[[ Data excerpt open ]]

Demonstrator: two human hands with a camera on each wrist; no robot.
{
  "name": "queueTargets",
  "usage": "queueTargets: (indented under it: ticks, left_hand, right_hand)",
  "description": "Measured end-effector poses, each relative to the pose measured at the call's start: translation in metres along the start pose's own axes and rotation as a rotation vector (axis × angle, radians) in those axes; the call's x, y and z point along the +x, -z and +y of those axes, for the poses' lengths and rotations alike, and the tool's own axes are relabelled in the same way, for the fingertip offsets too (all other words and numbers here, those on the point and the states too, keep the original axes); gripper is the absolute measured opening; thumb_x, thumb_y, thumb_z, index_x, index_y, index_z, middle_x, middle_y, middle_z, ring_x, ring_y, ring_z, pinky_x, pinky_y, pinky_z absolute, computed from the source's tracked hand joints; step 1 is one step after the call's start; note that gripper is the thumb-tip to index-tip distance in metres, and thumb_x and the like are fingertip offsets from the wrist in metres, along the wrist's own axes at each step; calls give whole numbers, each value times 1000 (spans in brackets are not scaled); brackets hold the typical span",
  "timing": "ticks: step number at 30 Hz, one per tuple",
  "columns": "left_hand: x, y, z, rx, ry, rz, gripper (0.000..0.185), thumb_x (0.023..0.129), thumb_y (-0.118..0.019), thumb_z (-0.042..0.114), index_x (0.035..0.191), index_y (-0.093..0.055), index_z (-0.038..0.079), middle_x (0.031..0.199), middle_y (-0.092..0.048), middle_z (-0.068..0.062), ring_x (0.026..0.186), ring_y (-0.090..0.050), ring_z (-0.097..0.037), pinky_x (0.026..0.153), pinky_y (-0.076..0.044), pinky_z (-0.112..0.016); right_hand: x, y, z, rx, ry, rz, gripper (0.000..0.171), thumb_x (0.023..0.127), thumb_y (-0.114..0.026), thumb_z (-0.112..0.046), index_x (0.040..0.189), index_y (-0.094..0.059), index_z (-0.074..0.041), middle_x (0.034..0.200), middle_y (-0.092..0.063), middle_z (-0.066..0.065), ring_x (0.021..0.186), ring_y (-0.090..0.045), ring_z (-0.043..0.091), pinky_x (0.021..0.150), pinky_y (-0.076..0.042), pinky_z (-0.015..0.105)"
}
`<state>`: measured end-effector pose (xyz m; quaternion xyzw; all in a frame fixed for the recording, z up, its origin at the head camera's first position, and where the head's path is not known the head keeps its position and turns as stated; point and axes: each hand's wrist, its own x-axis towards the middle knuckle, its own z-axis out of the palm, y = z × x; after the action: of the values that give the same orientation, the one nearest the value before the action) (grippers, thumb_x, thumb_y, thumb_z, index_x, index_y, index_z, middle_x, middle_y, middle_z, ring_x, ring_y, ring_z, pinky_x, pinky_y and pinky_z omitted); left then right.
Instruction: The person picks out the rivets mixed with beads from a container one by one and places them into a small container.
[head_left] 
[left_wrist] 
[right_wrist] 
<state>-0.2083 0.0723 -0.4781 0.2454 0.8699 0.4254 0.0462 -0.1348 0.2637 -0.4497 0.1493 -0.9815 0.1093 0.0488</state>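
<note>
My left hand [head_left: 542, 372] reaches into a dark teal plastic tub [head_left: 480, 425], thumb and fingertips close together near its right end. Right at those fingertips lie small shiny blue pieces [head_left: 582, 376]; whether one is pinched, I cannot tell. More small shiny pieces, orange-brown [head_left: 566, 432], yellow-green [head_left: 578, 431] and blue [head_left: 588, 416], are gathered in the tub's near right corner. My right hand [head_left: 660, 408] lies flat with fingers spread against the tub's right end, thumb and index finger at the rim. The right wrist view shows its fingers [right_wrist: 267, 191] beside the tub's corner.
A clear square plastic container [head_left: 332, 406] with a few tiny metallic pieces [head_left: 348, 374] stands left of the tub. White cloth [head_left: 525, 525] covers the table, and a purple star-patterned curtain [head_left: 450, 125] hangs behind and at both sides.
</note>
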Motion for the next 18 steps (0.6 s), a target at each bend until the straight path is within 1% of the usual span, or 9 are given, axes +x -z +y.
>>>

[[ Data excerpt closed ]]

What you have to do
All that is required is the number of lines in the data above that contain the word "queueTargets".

Result for this task
2